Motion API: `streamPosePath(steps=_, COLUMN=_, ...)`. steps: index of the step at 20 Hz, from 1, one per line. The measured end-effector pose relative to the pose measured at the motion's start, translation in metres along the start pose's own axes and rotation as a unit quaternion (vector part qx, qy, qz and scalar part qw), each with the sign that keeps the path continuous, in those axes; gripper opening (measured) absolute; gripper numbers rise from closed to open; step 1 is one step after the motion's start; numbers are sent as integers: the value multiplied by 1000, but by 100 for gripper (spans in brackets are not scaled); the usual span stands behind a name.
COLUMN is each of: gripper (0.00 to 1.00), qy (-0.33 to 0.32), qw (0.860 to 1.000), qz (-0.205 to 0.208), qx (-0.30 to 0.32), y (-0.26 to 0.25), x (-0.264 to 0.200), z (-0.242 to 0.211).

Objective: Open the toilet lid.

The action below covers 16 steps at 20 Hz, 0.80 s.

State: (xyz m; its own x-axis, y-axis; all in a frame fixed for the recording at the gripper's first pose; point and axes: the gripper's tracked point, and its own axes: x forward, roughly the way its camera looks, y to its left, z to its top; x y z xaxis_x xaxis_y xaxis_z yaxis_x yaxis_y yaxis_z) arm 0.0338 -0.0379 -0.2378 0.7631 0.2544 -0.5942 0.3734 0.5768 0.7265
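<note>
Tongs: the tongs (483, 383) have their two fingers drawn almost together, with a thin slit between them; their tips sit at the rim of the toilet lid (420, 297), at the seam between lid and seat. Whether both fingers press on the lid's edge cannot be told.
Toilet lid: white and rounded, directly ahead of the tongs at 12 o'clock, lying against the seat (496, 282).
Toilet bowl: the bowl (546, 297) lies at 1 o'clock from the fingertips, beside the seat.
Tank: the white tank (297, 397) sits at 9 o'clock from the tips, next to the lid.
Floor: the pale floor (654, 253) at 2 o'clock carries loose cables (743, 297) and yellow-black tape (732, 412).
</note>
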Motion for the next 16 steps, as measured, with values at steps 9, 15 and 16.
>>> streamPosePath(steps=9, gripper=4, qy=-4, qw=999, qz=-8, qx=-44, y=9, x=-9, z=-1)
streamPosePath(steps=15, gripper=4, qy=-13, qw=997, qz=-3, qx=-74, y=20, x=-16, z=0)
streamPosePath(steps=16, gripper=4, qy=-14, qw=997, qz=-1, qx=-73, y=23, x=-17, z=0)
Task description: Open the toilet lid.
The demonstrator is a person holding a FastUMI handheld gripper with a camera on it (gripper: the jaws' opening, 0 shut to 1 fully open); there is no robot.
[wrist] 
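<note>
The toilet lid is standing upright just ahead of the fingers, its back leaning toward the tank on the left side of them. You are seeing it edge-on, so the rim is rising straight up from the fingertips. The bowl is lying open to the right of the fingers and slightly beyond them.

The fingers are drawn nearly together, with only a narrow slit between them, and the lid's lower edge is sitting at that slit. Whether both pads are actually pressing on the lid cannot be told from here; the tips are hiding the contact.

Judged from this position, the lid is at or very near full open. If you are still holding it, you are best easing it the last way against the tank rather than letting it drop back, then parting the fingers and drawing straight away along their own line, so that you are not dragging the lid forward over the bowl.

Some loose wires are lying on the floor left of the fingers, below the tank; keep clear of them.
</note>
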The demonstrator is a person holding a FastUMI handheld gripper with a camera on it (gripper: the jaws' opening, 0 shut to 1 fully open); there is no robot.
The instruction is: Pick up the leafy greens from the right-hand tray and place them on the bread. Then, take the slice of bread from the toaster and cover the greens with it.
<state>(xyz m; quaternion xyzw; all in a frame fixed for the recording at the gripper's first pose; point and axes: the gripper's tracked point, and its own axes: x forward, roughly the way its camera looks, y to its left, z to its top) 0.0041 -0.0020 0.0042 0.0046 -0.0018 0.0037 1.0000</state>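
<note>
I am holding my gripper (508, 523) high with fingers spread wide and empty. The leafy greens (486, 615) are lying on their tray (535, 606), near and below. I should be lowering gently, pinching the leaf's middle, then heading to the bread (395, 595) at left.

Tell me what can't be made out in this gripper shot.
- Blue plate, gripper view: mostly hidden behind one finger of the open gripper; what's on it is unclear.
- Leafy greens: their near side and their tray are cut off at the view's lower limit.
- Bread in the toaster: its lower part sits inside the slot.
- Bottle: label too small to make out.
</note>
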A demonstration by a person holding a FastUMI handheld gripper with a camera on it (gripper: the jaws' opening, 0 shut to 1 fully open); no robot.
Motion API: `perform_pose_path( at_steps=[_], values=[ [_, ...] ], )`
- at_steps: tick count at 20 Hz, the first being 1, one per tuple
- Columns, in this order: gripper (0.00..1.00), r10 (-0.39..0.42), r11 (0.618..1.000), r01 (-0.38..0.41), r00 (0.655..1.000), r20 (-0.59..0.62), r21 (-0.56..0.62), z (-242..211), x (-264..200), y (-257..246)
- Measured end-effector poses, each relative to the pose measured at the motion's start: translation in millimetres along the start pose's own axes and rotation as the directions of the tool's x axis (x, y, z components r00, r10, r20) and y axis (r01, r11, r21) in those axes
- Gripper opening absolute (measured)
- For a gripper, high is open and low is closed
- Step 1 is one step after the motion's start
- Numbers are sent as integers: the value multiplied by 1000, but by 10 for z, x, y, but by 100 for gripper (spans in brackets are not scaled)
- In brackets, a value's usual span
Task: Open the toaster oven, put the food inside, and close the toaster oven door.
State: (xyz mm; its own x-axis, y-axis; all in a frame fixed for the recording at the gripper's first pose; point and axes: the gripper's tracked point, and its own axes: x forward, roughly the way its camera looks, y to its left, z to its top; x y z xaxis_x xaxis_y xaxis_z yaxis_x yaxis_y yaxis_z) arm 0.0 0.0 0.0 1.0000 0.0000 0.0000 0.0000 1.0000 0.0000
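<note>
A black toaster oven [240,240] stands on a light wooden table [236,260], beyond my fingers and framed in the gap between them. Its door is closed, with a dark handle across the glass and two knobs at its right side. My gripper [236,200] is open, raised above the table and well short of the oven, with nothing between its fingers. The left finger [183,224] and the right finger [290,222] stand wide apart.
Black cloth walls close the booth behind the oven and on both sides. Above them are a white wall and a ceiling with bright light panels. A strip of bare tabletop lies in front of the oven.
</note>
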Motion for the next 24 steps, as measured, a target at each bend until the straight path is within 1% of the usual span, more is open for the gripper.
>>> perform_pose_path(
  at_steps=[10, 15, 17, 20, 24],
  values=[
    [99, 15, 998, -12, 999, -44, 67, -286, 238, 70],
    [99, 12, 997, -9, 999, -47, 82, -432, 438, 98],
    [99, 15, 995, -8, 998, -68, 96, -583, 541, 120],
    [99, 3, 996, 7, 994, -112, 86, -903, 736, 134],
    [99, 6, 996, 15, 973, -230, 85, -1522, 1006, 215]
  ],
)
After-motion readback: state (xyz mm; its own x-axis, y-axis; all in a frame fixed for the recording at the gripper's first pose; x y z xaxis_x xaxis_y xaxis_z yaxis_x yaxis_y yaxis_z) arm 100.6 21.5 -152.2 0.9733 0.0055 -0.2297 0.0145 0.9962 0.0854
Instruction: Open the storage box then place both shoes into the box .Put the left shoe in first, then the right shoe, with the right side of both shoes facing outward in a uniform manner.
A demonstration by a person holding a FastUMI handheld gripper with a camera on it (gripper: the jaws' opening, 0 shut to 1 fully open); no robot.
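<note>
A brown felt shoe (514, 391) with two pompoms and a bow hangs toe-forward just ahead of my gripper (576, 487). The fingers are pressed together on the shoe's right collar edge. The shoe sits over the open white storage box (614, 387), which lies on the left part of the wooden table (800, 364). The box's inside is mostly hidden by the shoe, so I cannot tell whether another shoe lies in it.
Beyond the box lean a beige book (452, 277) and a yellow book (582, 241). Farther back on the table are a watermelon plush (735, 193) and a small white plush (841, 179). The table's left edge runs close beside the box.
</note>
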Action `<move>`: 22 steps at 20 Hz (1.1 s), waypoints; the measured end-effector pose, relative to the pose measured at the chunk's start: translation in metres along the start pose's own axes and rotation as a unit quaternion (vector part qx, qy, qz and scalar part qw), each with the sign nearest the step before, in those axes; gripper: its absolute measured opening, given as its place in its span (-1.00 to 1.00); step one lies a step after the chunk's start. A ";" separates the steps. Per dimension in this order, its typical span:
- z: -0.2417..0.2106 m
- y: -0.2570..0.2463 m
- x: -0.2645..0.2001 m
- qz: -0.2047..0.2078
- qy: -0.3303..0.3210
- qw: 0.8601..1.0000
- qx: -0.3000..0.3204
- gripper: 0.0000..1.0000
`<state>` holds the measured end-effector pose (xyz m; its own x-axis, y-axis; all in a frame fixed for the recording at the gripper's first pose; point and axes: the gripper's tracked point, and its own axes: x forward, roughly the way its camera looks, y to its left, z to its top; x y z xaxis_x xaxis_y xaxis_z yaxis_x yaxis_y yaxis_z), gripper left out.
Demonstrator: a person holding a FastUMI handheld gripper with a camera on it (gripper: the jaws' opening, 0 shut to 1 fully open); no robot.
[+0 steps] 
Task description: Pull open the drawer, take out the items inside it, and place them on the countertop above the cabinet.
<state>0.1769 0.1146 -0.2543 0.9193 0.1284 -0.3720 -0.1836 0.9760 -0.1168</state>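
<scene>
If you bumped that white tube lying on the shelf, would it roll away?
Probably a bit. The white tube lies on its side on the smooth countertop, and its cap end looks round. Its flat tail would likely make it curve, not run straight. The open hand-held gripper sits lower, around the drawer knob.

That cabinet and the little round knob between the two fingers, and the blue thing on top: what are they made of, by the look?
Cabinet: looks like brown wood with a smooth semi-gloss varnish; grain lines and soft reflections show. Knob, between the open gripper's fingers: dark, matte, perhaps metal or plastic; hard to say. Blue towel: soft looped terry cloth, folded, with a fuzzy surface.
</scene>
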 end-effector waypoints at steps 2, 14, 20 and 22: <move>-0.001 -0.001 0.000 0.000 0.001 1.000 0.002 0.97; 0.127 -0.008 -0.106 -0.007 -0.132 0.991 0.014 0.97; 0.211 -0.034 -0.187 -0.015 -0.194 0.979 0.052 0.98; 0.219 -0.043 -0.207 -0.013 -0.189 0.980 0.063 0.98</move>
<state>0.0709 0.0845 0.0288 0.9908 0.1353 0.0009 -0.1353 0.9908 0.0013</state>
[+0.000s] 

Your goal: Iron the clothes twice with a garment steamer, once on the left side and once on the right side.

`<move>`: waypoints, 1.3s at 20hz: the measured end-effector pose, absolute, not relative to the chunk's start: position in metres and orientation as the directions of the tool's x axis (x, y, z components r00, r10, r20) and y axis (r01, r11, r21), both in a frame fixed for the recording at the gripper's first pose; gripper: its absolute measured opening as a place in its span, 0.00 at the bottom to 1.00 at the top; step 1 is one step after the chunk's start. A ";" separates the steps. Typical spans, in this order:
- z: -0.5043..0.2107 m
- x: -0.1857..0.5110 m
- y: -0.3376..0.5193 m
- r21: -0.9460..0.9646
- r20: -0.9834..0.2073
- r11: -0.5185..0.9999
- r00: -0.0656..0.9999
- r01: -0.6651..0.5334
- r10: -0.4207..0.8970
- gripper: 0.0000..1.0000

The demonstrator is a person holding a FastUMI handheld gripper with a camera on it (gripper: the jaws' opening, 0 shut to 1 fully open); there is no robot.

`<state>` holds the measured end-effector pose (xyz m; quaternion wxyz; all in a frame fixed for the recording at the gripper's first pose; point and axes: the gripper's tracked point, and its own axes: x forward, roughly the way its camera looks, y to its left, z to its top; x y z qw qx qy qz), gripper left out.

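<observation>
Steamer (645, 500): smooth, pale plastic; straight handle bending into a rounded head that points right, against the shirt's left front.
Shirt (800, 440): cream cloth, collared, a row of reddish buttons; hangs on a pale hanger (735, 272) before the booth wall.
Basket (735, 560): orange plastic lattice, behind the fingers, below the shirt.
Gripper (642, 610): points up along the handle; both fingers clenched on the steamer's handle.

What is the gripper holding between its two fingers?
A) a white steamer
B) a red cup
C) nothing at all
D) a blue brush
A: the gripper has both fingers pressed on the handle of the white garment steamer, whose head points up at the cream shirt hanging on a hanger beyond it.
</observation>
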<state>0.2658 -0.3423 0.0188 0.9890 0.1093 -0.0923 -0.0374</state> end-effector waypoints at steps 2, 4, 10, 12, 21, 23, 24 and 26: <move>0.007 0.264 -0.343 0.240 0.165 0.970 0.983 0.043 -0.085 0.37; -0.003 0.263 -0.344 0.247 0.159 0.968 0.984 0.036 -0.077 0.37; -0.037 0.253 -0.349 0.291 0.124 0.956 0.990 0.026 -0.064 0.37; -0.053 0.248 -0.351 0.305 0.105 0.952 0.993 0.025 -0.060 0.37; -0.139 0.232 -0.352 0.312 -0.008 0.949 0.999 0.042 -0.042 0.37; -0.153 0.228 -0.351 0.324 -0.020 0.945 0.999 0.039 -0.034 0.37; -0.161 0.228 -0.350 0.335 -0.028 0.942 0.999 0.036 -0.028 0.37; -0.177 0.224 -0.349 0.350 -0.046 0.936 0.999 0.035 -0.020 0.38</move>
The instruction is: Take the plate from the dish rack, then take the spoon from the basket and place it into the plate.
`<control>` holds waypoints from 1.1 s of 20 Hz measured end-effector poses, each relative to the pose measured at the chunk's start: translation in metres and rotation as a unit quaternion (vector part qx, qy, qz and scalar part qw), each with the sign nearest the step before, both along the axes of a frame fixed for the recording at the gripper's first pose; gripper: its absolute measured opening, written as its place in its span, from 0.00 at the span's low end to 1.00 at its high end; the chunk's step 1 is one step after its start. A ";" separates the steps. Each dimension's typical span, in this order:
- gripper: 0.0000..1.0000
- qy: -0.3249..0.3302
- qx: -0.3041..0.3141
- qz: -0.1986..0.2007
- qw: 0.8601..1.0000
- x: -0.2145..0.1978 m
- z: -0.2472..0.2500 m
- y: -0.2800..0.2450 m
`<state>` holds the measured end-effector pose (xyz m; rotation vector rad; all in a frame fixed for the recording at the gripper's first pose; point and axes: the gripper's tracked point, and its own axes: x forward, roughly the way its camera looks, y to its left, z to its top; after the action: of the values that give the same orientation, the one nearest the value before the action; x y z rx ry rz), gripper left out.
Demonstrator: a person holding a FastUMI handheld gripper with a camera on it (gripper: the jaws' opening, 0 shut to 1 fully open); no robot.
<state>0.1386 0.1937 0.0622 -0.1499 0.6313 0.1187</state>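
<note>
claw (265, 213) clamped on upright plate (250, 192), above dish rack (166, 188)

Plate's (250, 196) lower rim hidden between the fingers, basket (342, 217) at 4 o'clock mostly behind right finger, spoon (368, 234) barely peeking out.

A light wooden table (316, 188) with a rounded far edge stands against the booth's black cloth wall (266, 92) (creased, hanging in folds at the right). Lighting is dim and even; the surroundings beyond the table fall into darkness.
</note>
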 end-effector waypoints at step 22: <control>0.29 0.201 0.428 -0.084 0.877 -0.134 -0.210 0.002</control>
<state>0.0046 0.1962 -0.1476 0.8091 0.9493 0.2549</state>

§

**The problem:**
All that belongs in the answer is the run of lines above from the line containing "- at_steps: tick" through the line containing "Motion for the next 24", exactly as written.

**Worked solution:**
- at_steps: tick count at 20 Hz, the first being 1, one per tuple
- Columns, in this order: gripper (0.00..1.00), r10 (-0.39..0.42), r11 (0.618..1.000), r01 (-0.38..0.41), r00 (0.655..1.000), r20 (-0.59..0.62), r21 (-0.56..0.62), z (-242..211), x (-264..200), y (-257..246)
- Measured end-effector poses, each relative to the pose measured at the motion's start: translation in millimetres along the start pose's own axes and rotation as the directions of the tool's x axis (x, y, z components r00, r10, r20) and y axis (r01, r11, r21) in those axes
- Gripper opening absolute (measured)
- For a gripper, high is open and low is closed
- Step 1 is one step after the motion's start
- Numbers are sent as integers: the value multiplied by 1000, but by 10 for z, x, y, but by 100 for gripper (spans in brackets are not scaled)
- In brackets, a value's usual span
Task: Open the toaster oven, put the food inside, and close the toaster oven door.
State: (xyz mm; its own x-axis, y-axis; all in a frame fixed for the recording at the gripper's first pose; point and axes: the gripper's tracked point, and its own axes: x forward, roughly the way its camera looks, y to its left, z to its top; x y z xaxis_x xaxis_y xaxis_z yaxis_x yaxis_y yaxis_z) arm 0.0 0.0 0.0 1.0000 0.0000 0.0000 0.0000 1.0000 0.0000
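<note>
A black toaster oven [240,240] stands on a light wooden table [236,260], beyond my fingers and framed in the gap between them. Its door is closed, with a dark handle across the glass and two knobs at its right side. My gripper [236,200] is open, raised above the table and well short of the oven, with nothing between its fingers. The left finger [183,224] and the right finger [290,222] stand wide apart.
Black cloth walls close the booth behind the oven and on both sides. Above them are a white wall and a ceiling with bright light panels. A strip of bare tabletop lies in front of the oven.
</note>
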Motion for the next 24 steps, as measured, a target at each bend until the straight path is within 1% of the usual span, more is open for the gripper.

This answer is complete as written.